Home | About | Sematext search-lucene.com search-hadoop.com
 Search Hadoop and all its subprojects:

Switch to Threaded View
Sqoop, mail # dev - RE: [jira] [Created] (SQOOP-830) HBase import formatting BigDecimal inconsistently


Copy link to this message
-
RE: [jira] [Created] (SQOOP-830) HBase import formatting BigDecimal inconsistently
David Robson 2013-01-18, 03:24
It is always possible to add rows to HBase in any format you want by creating a custom put transformer - but that is quite difficult to do...

Do you think it's worth adding another property for this?
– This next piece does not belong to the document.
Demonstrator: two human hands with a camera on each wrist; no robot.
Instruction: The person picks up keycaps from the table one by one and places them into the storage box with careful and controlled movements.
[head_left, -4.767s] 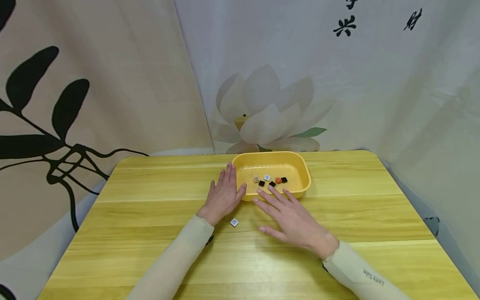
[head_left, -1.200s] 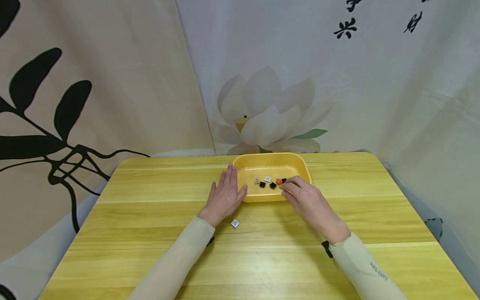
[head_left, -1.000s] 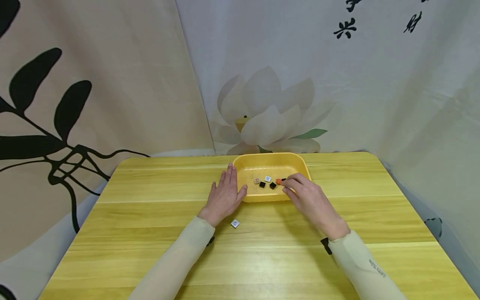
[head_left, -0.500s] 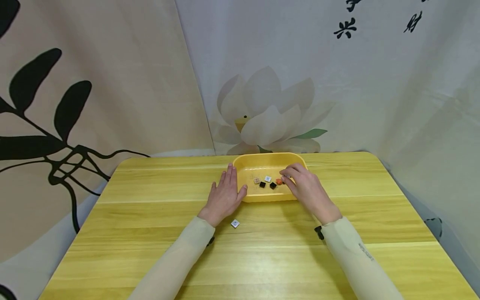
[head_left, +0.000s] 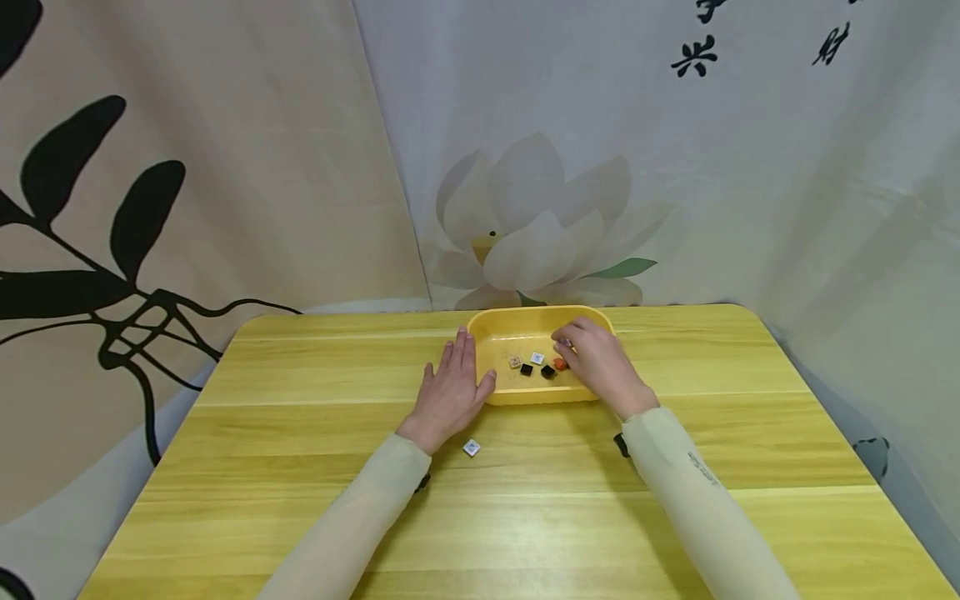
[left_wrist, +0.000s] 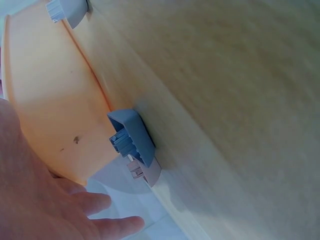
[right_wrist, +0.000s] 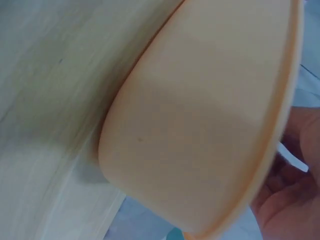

Something like "bigdecimal.format.string"?

What I was thinking is I should change how BigDecimals are handled in codegen as well (so it applies for text files as well) - so basically wherever we call BigDecimal.toString() should be changed to "BigDecimal.toPlainString()" if the new parameter is set to true - and I propose making it true by default.

What do you think?

David Robson
Software Developer
Dell | R&D, Quest Software
office +61 3 9811 8082

Quest Software is now part of Dell
-----Original Message-----
From: Jarek Jarcec Cecho [mailto:[EMAIL PROTECTED]]
Sent: Thursday, 17 January 2013 5:03 PM
To: [EMAIL PROTECTED]
Subject: Re: [jira] [Created] (SQOOP-830) HBase import formatting BigDecimal inconsistently

Hi Rob,
thank you for taking a look on this issue!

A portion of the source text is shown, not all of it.